**Exercise aim**
Report, as a number alone, how many lines below contain the string "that".

------------

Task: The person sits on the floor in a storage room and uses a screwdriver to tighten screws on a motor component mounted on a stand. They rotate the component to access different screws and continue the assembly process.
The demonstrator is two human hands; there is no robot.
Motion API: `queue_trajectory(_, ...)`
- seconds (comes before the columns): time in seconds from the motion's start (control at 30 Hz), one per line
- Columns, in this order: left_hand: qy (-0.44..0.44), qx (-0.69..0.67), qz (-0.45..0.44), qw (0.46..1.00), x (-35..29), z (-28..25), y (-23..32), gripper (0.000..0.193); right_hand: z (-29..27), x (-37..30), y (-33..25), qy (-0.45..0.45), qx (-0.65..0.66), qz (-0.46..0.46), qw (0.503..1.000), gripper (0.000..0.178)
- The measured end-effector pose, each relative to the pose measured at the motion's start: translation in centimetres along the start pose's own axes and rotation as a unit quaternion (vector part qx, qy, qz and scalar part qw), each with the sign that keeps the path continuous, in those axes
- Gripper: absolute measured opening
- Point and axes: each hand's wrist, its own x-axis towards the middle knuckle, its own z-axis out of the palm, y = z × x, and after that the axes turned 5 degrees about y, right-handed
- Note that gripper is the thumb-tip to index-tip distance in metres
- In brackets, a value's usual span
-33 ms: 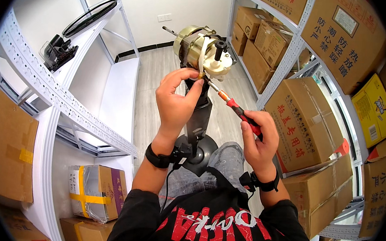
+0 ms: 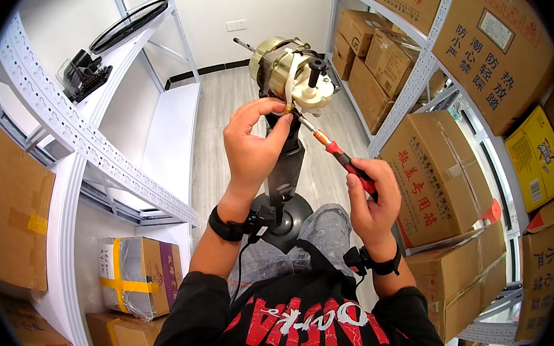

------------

**Result of the task**
3